▸ **TASK BRIEF**
Retype the material exactly, ending with the line containing "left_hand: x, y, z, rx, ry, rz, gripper".

################

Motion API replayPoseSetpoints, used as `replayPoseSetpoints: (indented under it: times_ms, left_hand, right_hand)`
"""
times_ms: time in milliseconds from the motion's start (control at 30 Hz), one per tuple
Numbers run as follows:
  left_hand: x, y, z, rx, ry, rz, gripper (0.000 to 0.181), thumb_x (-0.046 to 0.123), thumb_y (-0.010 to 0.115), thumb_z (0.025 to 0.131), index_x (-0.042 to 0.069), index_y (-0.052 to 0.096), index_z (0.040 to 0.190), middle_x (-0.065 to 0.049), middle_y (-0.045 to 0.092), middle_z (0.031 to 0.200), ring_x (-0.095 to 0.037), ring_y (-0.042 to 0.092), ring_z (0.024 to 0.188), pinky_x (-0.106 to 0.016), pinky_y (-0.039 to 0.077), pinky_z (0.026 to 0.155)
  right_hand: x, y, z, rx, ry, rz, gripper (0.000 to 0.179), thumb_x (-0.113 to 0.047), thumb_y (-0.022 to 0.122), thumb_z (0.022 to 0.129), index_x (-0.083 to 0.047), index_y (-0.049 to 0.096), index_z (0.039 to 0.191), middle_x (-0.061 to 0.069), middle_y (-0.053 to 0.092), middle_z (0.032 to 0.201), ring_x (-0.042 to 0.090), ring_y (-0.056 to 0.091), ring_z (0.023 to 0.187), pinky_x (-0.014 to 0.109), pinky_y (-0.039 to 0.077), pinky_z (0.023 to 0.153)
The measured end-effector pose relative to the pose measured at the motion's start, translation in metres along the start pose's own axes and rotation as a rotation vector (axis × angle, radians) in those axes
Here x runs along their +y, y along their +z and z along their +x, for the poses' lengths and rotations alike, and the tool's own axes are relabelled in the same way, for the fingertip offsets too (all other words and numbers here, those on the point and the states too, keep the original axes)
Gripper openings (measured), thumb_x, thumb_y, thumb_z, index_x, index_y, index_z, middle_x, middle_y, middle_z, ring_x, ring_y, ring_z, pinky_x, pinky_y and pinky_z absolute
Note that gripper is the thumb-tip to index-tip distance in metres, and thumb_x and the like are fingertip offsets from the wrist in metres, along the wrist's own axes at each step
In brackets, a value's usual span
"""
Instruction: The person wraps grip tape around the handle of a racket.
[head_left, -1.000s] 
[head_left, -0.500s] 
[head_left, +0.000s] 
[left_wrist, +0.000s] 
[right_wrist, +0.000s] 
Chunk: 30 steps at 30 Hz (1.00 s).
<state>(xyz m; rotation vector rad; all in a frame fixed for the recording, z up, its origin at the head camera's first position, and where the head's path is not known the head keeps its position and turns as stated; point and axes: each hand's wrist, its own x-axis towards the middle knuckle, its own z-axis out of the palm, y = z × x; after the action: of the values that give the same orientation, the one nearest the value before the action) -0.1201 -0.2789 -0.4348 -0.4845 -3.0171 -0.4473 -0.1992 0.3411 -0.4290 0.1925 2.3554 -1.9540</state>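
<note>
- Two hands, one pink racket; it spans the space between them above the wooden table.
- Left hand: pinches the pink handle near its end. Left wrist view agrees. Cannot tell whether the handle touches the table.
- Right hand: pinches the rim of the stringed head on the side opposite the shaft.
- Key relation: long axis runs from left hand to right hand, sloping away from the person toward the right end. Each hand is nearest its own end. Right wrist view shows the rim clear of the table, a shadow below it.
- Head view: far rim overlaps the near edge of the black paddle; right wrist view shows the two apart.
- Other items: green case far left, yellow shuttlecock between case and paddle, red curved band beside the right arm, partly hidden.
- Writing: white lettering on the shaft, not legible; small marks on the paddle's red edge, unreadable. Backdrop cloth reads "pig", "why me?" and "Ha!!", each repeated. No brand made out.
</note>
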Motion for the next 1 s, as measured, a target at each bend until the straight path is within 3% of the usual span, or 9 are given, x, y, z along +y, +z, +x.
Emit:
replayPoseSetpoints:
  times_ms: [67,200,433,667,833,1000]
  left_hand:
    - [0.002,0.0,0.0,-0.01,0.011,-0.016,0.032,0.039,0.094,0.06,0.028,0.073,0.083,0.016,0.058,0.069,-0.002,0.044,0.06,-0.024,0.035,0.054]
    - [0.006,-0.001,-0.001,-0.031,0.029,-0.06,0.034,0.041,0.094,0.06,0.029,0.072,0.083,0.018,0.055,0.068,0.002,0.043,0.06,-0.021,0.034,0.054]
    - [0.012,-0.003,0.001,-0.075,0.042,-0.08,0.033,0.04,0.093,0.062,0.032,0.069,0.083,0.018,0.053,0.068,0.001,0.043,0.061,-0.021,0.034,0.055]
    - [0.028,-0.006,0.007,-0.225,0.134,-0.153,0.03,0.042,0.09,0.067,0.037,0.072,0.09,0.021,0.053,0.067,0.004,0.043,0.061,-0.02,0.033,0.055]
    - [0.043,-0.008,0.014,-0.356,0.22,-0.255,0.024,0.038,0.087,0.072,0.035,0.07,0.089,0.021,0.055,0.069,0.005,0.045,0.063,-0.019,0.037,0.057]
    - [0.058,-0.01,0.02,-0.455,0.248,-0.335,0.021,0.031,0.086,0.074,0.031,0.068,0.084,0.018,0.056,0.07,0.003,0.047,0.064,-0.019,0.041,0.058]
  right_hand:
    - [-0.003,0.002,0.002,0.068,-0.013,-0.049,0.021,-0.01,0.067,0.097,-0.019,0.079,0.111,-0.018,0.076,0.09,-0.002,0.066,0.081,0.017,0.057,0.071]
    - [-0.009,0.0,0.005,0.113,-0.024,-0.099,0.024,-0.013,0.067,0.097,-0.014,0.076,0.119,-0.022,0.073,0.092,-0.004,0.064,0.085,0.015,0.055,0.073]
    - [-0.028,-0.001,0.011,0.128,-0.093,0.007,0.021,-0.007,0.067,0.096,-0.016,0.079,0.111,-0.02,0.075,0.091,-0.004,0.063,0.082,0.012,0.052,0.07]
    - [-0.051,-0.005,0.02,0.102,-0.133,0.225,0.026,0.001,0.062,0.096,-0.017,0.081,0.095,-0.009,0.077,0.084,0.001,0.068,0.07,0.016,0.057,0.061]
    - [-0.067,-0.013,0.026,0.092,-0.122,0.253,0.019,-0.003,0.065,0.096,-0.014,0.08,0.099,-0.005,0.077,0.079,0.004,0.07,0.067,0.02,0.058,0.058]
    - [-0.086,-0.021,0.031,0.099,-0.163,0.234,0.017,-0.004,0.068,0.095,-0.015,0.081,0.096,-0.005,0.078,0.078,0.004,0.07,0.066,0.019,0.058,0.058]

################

▸ **TASK OUTPUT**
Motion API replayPoseSetpoints, used as `replayPoseSetpoints: (indented under it: times_ms, left_hand, right_hand)`
"""
times_ms: time in milliseconds from the motion's start (control at 30 Hz), one per tuple
Numbers run as follows:
  left_hand: x, y, z, rx, ry, rz, gripper (0.000 to 0.181), thumb_x (-0.046 to 0.123), thumb_y (-0.010 to 0.115), thumb_z (0.025 to 0.131), index_x (-0.042 to 0.069), index_y (-0.052 to 0.096), index_z (0.040 to 0.190), middle_x (-0.065 to 0.049), middle_y (-0.045 to 0.092), middle_z (0.031 to 0.200), ring_x (-0.095 to 0.037), ring_y (-0.042 to 0.092), ring_z (0.024 to 0.188), pinky_x (-0.106 to 0.016), pinky_y (-0.039 to 0.077), pinky_z (0.026 to 0.155)

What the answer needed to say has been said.